Retype exactly the lines from the one with "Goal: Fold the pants" down to the final line of the material below, both included, and nothing more.

Provided data:
..............................
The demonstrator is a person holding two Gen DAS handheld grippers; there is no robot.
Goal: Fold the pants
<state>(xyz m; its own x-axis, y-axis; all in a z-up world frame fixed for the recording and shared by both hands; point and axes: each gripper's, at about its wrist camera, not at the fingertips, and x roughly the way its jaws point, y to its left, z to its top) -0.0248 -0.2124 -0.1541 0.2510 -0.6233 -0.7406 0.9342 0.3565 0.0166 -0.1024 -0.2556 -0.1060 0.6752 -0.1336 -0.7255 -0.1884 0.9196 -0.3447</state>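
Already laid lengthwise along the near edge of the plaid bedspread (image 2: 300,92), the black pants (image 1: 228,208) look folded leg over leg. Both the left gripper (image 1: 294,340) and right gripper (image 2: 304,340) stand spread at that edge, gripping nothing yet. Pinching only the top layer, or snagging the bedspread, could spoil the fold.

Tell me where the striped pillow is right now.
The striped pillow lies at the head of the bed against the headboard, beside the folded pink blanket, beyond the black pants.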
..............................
Task response:
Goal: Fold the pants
<state>(xyz m; its own x-axis, y-axis; all in a z-up world frame fixed for the recording and shared by both hands; point and axes: each gripper's, at about its wrist camera, not at the fingertips, and x roughly the way its jaws point, y to its left, z to its top) -0.0248 -0.2124 -0.1541 0.2510 -0.6233 -0.7406 0.9342 0.3565 0.0166 -0.1024 -0.2556 -0.1060 0.6752 -0.1336 -0.7255 -0.1884 0.9196 -0.3447</state>
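Already laid lengthwise along the near edge of the plaid bedspread (image 2: 300,92), the black pants (image 1: 228,208) look folded leg over leg. Both the left gripper (image 1: 294,340) and right gripper (image 2: 304,340) stand spread at that edge, gripping nothing yet. Pinching only the top layer, or snagging the bedspread, could spoil the fold.

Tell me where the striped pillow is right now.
The striped pillow lies at the head of the bed against the headboard, beside the folded pink blanket, beyond the black pants.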

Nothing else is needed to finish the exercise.